GOAL OF THE EXERCISE:
List all lines of the data that include the string "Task".
*** DATA SUPPLIED Section Begins ***
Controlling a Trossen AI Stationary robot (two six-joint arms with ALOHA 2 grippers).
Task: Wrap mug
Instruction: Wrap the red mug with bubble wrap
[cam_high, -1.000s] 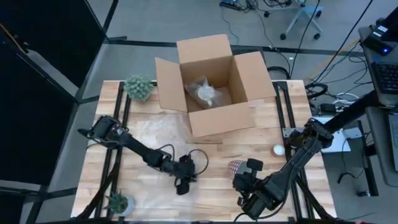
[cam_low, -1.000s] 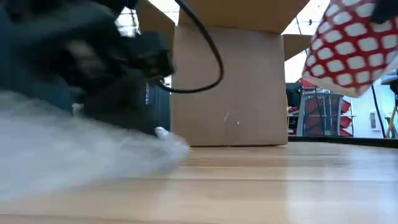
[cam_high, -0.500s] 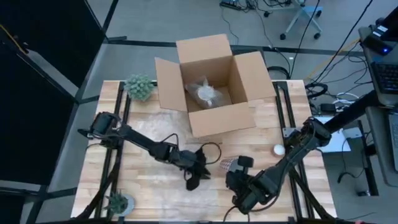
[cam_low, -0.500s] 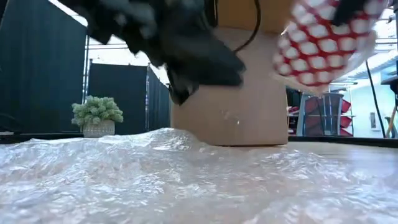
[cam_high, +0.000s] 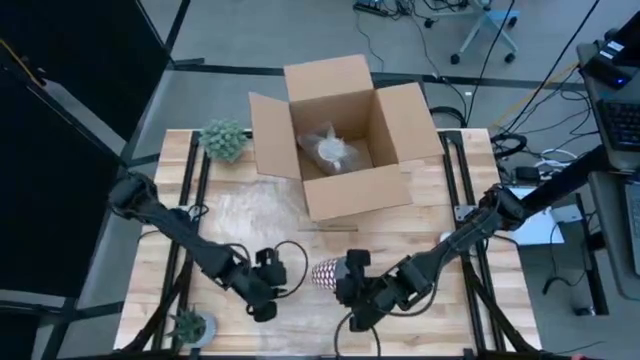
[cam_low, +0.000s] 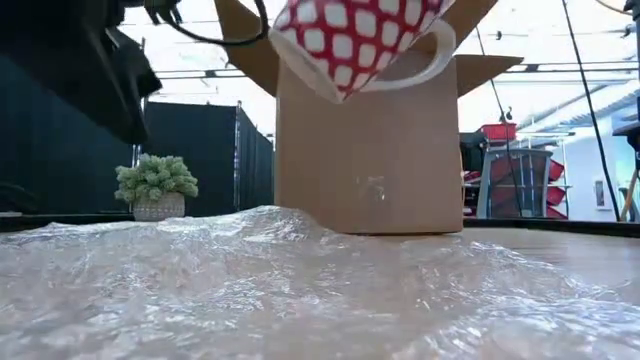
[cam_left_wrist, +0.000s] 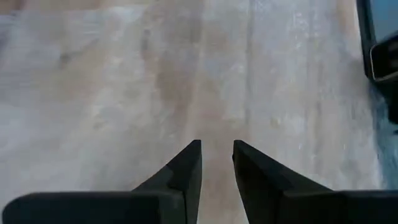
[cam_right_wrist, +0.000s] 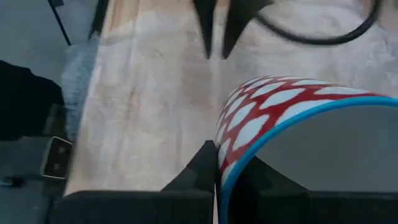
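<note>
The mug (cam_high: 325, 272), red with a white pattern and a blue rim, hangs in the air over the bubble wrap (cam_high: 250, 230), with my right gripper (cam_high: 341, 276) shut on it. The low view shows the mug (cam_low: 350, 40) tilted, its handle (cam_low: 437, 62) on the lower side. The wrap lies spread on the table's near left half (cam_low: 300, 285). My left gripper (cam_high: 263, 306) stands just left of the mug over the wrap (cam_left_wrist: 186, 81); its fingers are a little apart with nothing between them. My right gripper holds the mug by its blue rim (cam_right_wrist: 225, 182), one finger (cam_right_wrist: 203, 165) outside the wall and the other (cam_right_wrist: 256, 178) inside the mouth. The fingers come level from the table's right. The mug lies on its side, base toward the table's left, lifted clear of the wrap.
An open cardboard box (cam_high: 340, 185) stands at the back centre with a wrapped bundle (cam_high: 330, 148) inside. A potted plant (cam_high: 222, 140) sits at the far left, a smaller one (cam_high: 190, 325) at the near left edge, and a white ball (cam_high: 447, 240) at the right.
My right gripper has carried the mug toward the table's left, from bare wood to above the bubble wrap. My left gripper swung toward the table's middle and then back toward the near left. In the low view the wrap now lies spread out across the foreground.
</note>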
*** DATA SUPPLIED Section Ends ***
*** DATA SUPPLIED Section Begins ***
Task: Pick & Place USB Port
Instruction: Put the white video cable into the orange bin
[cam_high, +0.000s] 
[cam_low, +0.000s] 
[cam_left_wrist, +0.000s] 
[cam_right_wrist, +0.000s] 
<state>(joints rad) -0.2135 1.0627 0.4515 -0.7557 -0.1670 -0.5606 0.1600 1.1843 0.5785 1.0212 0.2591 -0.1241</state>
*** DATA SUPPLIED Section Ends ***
YOUR SOLUTION:
Task: Wrap mug
Task: Pick & Place USB Port

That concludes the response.